> HOW TO COMPLETE THIS TASK: What you return should match the data below exactly, line for line.

- - - -

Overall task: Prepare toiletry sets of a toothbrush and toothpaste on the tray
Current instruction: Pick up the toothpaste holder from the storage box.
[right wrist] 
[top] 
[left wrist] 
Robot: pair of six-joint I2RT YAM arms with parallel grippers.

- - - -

> ANSWER TO THIS PROBLEM:
Overall task: Prepare toiletry sets of a toothbrush and toothpaste on the tray
Current instruction: Pick up the toothpaste holder from the storage box.
[right wrist] 
[top] 
[left wrist] 
Robot: pair of six-joint I2RT YAM arms with parallel grippers.

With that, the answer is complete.